Первым заговорил мужчина, а за ним поторопились ответить на этот вопрос и женщины. Как и предполагал Левантер, это была номенклатура низшего пошиба – сотрудники Министерства торговли. Мужчина дрожащей рукой протянул паспорт, его жест сочетал желание услужить и полностью признать свою вину. Левантер довольно долго разглядывал документ, чтобы создать впечатление, будто он запоминает фамилию, а затем, не сказав ни слова, отвернулся, всем своим видом показывая, насколько ему неприятно случившееся происшествие и как он желает поскорее с ним покончить.
Вагончик прибыл на промежуточную станцию, откуда лыжники могли либо подняться вверх на подъемнике PicSoleil, либо спуститься на лыжах вниз. Дверцы отворились. Толпа лыжников повалила наружу, и в создавшейся суматохе советское трио заторопилось прочь.
Проходя к месту посадки на следующий вагончик, Левантер увидел, что русские сели за один из самых уединенных столиков на террасе и теперь нервно просматривают свои паспорта и прочие документы.
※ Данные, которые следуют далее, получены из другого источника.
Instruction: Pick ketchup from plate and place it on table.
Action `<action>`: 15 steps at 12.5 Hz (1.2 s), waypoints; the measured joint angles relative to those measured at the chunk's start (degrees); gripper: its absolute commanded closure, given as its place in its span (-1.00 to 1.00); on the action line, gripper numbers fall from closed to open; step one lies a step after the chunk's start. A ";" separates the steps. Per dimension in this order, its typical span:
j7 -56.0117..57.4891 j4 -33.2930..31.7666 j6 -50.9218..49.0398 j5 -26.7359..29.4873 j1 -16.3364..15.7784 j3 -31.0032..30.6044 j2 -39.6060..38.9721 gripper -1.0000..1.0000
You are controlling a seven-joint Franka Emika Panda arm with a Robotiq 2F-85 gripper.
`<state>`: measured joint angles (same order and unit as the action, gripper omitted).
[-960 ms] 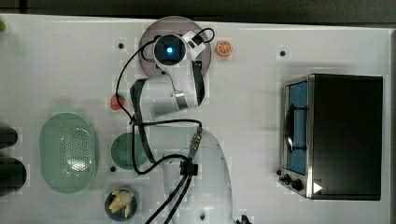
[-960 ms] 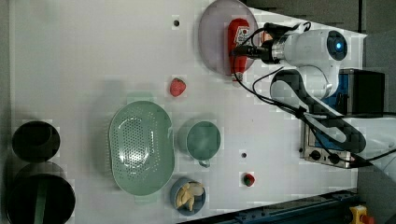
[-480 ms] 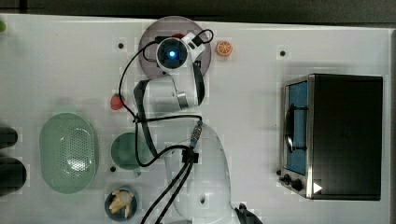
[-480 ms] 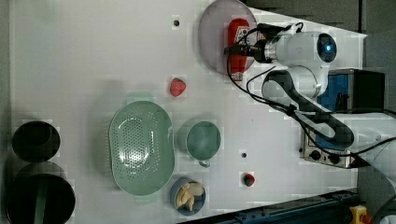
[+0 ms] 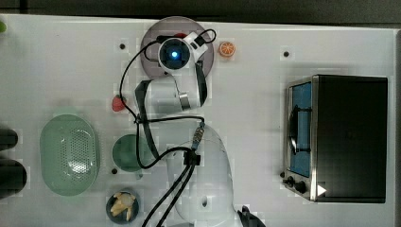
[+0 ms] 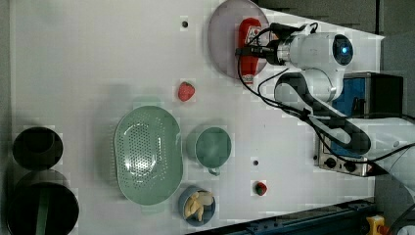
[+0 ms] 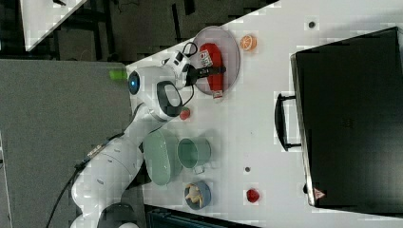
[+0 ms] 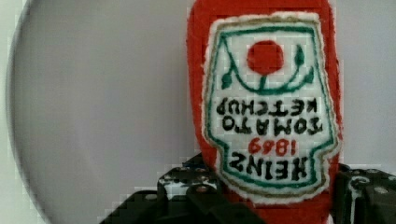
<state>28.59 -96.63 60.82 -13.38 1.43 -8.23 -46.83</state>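
so the ketchup (image 6: 249, 50) is lying flat on the plate (image 6: 222, 39), label facing up, cap end poking out over the rim toward the table (image 6: 98, 58); that's handy, since lying down it's giving the claw two long sides to squeeze; the gripper (image 8: 275, 196) is sitting down around the bottle's middle, a finger (image 8: 187, 186) on each side, looking right against the red body, though whether it's actually clamping yet I can't tell; nothing's lifted, bottle's resting on the plate; an orange slice (image 5: 227, 49) is sitting just beside the plate, and a strawberry (image 6: 186, 91) is lying farther out, so I'm guessing there's plenty of bare white top for a drop spot.
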 measured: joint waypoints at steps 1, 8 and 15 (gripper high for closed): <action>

Не было никакого сомнения, что они уже готовятся к допросу, который им предстоит по возвращении.
На краткий миг Левантер испытал к ним жалость и даже захотел подойти, извиниться за розыгрыш, обменяться рукопожатиями и посмеяться над маскарадом, в котором они только что приняли участие. Но он знал, что они смеяться не станут. Они наверняка решат, что человек, в совершенстве владеющий русским и знающий даже советский жаргон, не может быть никем иным, кроме как завербованным ЦРУ эмигрантом, и для такого человека дополнительная маска является лишь способом выяснить о них что-то еще.
И все же ему было стыдно и как-то неловко за свой обман. К его удивлению, короткая встреча с советскими людьми воскресила ту часть его души, которую он считал давно сожженной: наслаждение подстрахованной законом властью. Приводя в ужас трех подопытных русских кроликов, он действительно чувствовал себя советским подполковником; ни один живой советский подполковник не смог бы сыграть эту роль лучше.
Он пообещал себе рассказать об этом эпизоде Ромаркину, своему парижскому приятелю, именем которого он воспользовался, и воочию представил себе, как Ромаркин хохочет, повторяя снова и снова: «А я только сказала „Я-ма-ха“!»

Только становясь на лыжи, Левантер замечал в своем организме крохотные изменения, обусловленные возрастом. Хотя мозг еще сохранил способность учитывать обстоятельства и отдавать команды, но тело, некогда реагировавшее на эти команды автоматически, теперь зачастую не желало повиноваться. Отказываясь признавать случившийся перелом, его мозг продолжал выхватывать образы из прошлого, но, несмотря на все старания, Левантер не мог их повторить.